Al otro día, fue algo parecido. Había venido a Puebla, Jesús Murillo Karam. A dicho acto no estaba convocado Eduardo Rivera.
Ante ello, el alcalde se fue al Oxxo y se compró un kilo de huevos. Tomó a su equipo más cercano y se apareció en la inauguración del nuevo edificio de la Procuraduría General de Justicia.
Gali, quien lo vio a lo lejos, fue por Rivera. Le tomó de la mano y lo jaló hacia el presidium.
Gali se sentó junto a Lalo.
A Moreno Valle, dicen los asistentes, no le hizo mucha gracia.
Empero, a dicho acto sí asistió, obvio, Cabalán Macari.
La pregunta se hizo en muchos lados: ¿Y ora por qué no invitan a Lalo?
Y parece que el frío sexenal ya se hizo sentir y la vieja pugna entre Eduardo Rivera y el gobernador ha revivido.
Dicen que el gobernador le pidió a Rivera que no hiciera tanta alharaca por su último informe de gobierno y que el edil capitalino prefirió ir nuevamente al Oxxo comprarse un kilo de huevo (blanquillo) y está haciendo mucha alharaca.
No es para menos.
Tampoco es grato para el gobernador saber que Lalo Rivera ya se destapó dos veces a la gubernatura para el 2018.

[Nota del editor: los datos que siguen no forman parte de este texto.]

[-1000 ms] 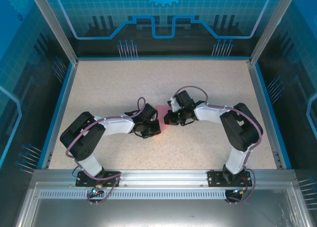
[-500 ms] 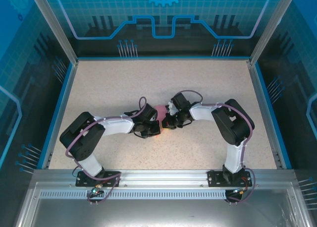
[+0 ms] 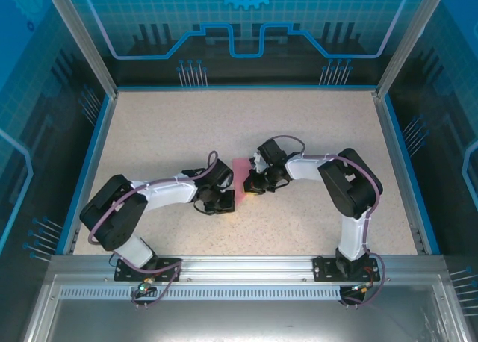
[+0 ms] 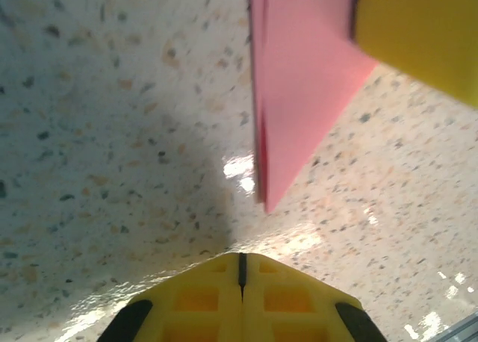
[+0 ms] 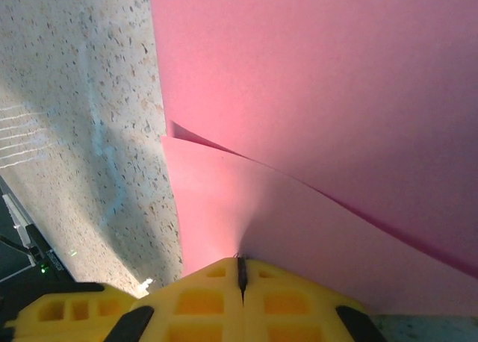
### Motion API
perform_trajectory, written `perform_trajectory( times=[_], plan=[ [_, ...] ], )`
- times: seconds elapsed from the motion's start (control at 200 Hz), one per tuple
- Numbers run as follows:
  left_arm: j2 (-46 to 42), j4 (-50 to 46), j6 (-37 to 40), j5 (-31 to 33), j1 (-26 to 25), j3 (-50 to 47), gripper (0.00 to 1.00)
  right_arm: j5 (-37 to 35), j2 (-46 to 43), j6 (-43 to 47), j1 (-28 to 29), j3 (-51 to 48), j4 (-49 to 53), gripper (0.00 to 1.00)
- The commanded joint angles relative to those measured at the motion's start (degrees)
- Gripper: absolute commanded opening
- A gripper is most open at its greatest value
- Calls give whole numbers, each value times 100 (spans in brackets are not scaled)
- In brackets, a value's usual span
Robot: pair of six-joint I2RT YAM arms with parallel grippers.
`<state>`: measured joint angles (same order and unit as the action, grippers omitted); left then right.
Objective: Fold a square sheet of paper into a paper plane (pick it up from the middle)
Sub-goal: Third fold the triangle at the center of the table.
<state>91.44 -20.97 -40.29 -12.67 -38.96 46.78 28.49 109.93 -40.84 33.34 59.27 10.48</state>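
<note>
The pink-red square sheet of paper (image 3: 241,175) lies on the speckled table between my two grippers, with one flap folded over along a diagonal crease (image 5: 336,95). My right gripper (image 3: 251,185) is over its right part. Its yellow tips (image 5: 240,266) are shut, and the paper puckers up into the slit between them. My left gripper (image 3: 226,203) sits just off the sheet's near-left corner, shut on nothing (image 4: 240,266). In the left wrist view the paper (image 4: 299,81) ends in a point ahead of the fingertips, and a yellow finger of the right gripper (image 4: 418,36) rests on it.
The speckled tabletop (image 3: 164,125) stretches to a blue rim (image 3: 89,155) and aluminium frame posts (image 3: 78,36) on the left, back and right. Both arm bases stand on the metal rail (image 3: 239,271) at the near edge. The left gripper's yellow fingers (image 5: 52,312) edge into the right wrist view.
My left gripper has drawn back toward the near left, off the paper. My right gripper shifted left onto the sheet, then stayed there.
</note>
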Motion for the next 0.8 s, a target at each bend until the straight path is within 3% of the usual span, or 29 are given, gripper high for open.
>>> perform_trajectory(
  times=[0.0, 0.315, 0.51, 0.795],
  plan=[
    [-136, -48, 54, 350, -31, 558, 0, -264, -314, -145, -103, 88, 76, 3],
    [571, 163, -444, 1417, -25, 1158, 0, -580, -1057, -191, -693, -420, 26, 34],
    [972, 189, -410, 1424, -23, 1356, 0, -497, -1003, -115, -922, -464, 119, 39],
    [1247, -175, -540, 1818, -21, 1411, 0, -159, -664, -187, -916, -369, 86, 35]
  ],
)
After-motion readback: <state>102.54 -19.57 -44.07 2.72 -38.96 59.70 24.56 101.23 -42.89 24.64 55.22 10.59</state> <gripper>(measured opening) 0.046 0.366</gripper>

La primera fue un brindis con directores de medios en Palacio Municipal después de levantar su copa. El otrora marinista Pedro Cabañas de TV Azteca gritó desde su asiento: “¿Vas a buscar la gubernatura?”.

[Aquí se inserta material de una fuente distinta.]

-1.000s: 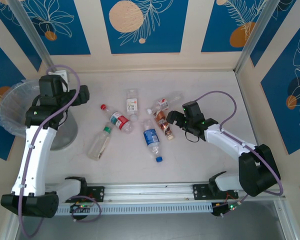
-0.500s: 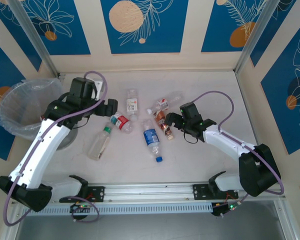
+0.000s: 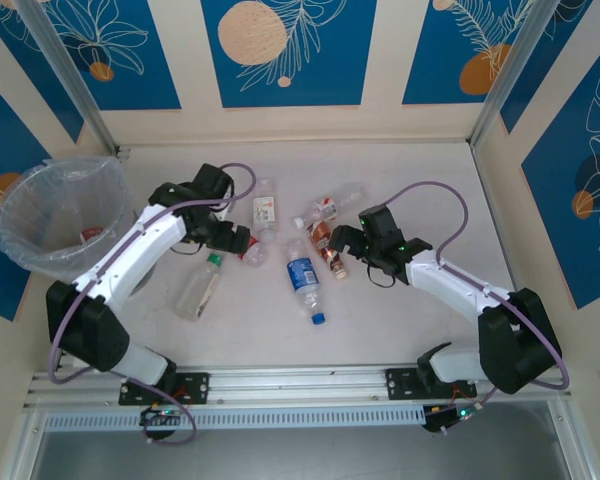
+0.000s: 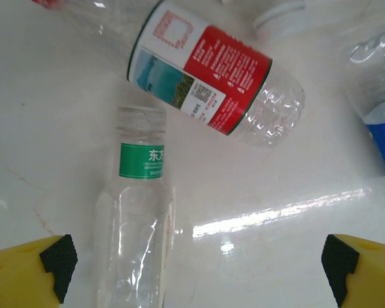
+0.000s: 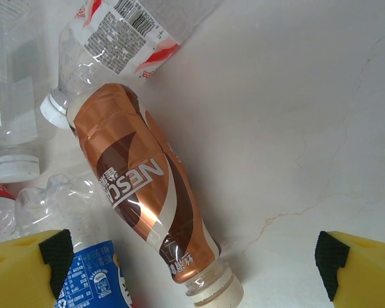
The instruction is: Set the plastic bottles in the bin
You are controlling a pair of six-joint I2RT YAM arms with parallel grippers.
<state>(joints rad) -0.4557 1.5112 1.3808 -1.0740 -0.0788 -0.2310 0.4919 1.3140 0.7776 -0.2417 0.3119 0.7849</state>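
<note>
Two grippers, both with fingers spread wide and holding nothing, sit among plastic bottles scattered on a pale table (image 3: 400,330). The left gripper (image 3: 235,240) (image 4: 197,266) is over a clear bottle with a green band (image 4: 138,212) (image 3: 200,285), which lies between its yellow fingers (image 4: 25,276), nearer the left one. Just beyond that lies a red-labelled bottle (image 4: 212,83) (image 3: 250,250), set crosswise. The right gripper (image 3: 342,238) (image 5: 192,256) opens over a brown Nescafé bottle (image 5: 144,192) (image 3: 326,245), which lies on its side with its pale cap towards the camera. Beside that, a blue-labelled bottle (image 5: 90,276) (image 3: 303,278) lies on the table with its blue cap towards the arm bases. Farther out, a bottle with a red-and-white label (image 5: 125,35) (image 3: 330,207) touches the Nescafé bottle's far end, and a white-labelled bottle (image 3: 265,205) lies close to the left arm's wrist. The bin (image 3: 20,200), lined with crinkly clear plastic, stands at the table's left edge, well apart from the six bottles, with something red (image 3: 90,234) in its bottom.
</note>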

Y Rivera respondió: “Hace unos momentos don Enrique Montero Ponce me saludó y me dijo ‘mi candidato’. Y yo dije Salud”.
El otro destape fue en Coparmex.
Un empresario preguntó qué haría después de la alcaldía. Rivera respondió: “me iré con mi familia unos días de vacaciones y me tomaré unos días más para reflexionar. Voy a convertirme en asesor de alcaldes de todo el país, pues el tema de los municipios me apasiona. Seguiré participando en política y con mi partido. Pero si lo que quieren saber es si me interesa la gubernatura; la respuesta es sí y estaré listo para el 2018”.
Hubo aplausos entre los patronos.
De todo ello se enteró el gobernador poblano. Y al parecer no le gustó mucho.

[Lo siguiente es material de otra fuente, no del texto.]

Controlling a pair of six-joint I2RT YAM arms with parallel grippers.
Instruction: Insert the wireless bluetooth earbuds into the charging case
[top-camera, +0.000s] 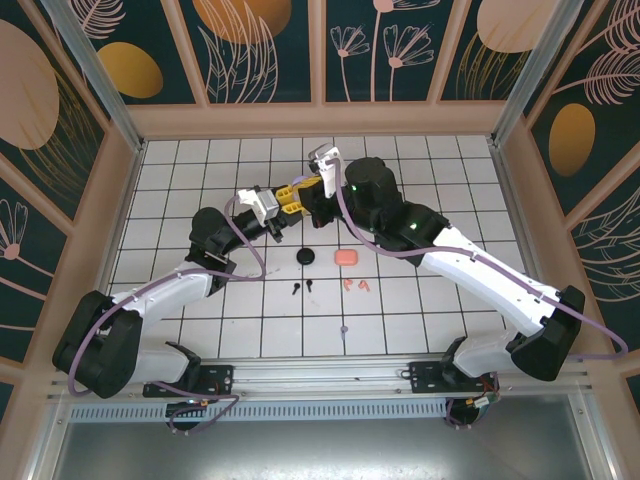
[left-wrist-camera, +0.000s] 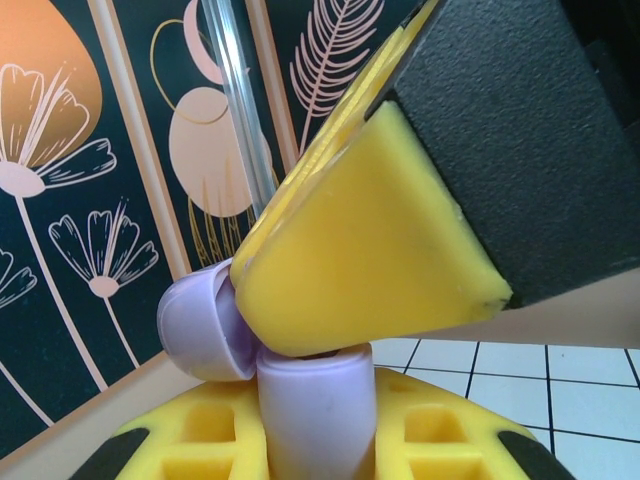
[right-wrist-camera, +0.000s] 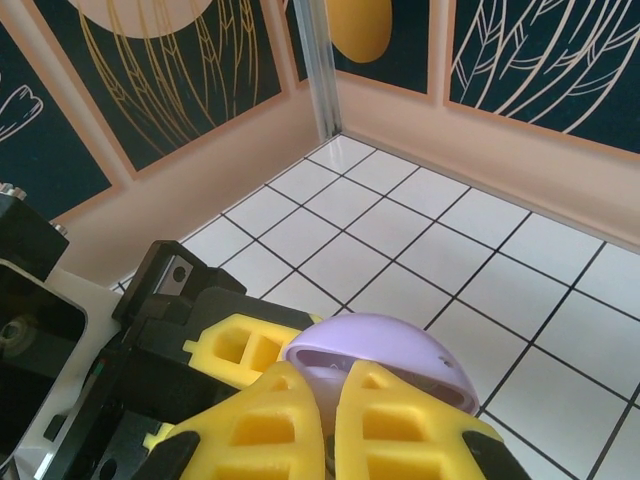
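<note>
- The left gripper (top-camera: 287, 199) is closed on the lilac charging case (left-wrist-camera: 315, 410) and holds it up above the far middle of the table (top-camera: 200, 170). The lid (left-wrist-camera: 195, 325) of the case stands open to one side.
- The right gripper (right-wrist-camera: 330, 425) has its jaws closed together, and its tips sit right at the open mouth of this case. It cannot be seen whether an earbud is between the pads.
- If an earbud is there, it may meet its socket tilted or with the stem turned wrong. Pushing would then probably jam it, or make it spring out and fall.
- The push comes from above, while the case is gripped only at its sides. The case may therefore slide or turn between the left fingers, and the mouth would go off line.
- The open lid is just beside the right fingertips, so a small sideways move could press it shut or strain the hinge.
- One lilac earbud (top-camera: 343, 328) lies alone on the table, nearer the arm bases. The black earbuds (top-camera: 296, 289) and salmon-pink earbuds (top-camera: 347, 285) lie near the black case (top-camera: 306, 257) and the salmon-pink case (top-camera: 345, 257). They look very light, so a dropped piece or a low arm could scatter them.
</note>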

Lo que no sabemos es qué va a pasar si es que Tony Gali busca el 2018 y Eduardo Rivera también.
¿Estarían dispuestos a aliarse como lo han hecho últimamente?
Lalo Rivera es un soldado de la derecha poblana. Se alió con los enemigos del gobernador, incluidos algunos marinistas.
Tony Gali no se ha confrontado con nadie, al contrario. Aunque él es más liberal y progresista en su actuar y tiene buenas relaciones con la izquierda a nivel nacional.
Quizá por eso Moreno Valle prefiera pasear a Cabalán Macari, aunque no lo ha logrado posicionar.